Niestety, masz 100% racji że zawsze tak to działa. Dlatego właśnie zmodyfikowałam cv żeby z góry nie pokazywać że potrafię coś ponad to czego oczekują podczas rekrutacji.
australijska pisze: wt lip 08, 2025 10:19 pm Od teraz - w ramach rozsądku - nie wychylam się ze swoimi umiejętnościami, pracuję trochę wolniej niż bym mogła i jak ktoś prosi mnie o pomoc/zastępstwo, to zawsze pilnuję, aby o czymś "zapomnieć", coś źle wypełnić (oczywiście nie tak, aby firma z tego powodu się zawaliła), nie wyrobić się ze wszystkim tylko trochę zostawić, albo zrobić jakiś inny drobny przypał.
Z tym "zapominaniem" to u mnie ciężko by czegoś realnie nie popsuć. Mogłabym teoretycznie napisać maila w obcym języku z paskudnymi błędami czy zatrudnić kogoś kto ewidentnie się nie nadaje, ale wtedy firma np straci klienta i tu już może się moje stanowisko posypać. Ale z wolniejszą pracą to akurat genialny pomysł. Zawsze mogę to wykorzystać na zasadzie że ledwo się wyrabiam ze swoim żeby robić jeszcze coś dodatkowego
australijska pisze: wt lip 08, 2025 10:19 pm W ogóle głupio się przyznać, ale kiedyś myślałam, że ci co pracują trochę wolniej i nie kumają niektórych rzeczy są jacyś głupsi, a teraz widzę, że wbrew przeciwnie - byli mądrzejsi ode mnie :)
Hah, +1! Też zawsze myślałam że ten co się nie stara, nie robi niczego ponad obowiązki i nie zostaje po godzinach ma wywalone na pracę. Ogromna pomyłka 😁 to byli ludzie wiedzący że nie warto dać pracodawcy powodu do oczekiwań wobec nich. podczas gdy ja byłam wykończona oni pracowali "na luzaka" zarabiając te same pieniądze.

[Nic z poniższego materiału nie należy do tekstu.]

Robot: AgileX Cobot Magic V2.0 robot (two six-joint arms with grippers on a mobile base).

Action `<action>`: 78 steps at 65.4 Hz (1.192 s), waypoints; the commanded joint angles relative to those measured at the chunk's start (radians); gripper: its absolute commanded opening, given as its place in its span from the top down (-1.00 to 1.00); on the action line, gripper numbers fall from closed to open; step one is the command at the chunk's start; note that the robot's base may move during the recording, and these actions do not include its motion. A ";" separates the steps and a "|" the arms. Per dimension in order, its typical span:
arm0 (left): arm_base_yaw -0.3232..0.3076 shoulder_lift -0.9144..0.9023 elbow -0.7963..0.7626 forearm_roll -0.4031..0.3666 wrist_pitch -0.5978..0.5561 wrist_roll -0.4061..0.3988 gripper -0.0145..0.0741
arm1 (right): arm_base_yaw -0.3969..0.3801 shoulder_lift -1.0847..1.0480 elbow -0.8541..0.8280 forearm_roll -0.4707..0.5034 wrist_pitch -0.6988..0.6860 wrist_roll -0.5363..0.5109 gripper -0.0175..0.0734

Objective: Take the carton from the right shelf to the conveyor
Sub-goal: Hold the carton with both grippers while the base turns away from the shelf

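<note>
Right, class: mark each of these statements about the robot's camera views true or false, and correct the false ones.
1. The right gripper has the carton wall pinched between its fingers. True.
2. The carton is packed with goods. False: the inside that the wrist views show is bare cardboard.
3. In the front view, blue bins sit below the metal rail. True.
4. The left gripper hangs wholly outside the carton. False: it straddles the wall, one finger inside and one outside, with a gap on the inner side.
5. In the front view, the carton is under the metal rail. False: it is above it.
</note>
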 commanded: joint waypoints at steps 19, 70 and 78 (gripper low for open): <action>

I tego się trzymałam do czasu właśnie tej chwili naiwności kiedy pomyślałam że "raz nie zaszkodzi pomóc". Zaszkodzi, zawsze, i drugi raz się nie nabiorę
Rzeka.chaosu
Currently:Vienna
Posty: 1140
Rejestracja: śr lut 26, 2025 4:56 pm

Post autor: Rzeka.chaosu »

Zerknij sobie w umowę - może masz jakieś ogólnikowe stwierdzenia typu "i inne obowiązki z zakresu x". Kiedyś myślałam, że to nielegalne, ale podobno można tak robić. :( Jeśli pod tym względem wszystko jest ok, to ja powiedziałabym wprost, że do za duży stres, nie czuję się już kompetentna, nie jest to zakres moich obowiązków / mam dużo własnych. Co innego gdyby było tak, że siedzę całe dnie i nic nie robię. Wtedy może bym pomogła. Na ogół ludzie są ok i potrafią się odwdzięczać.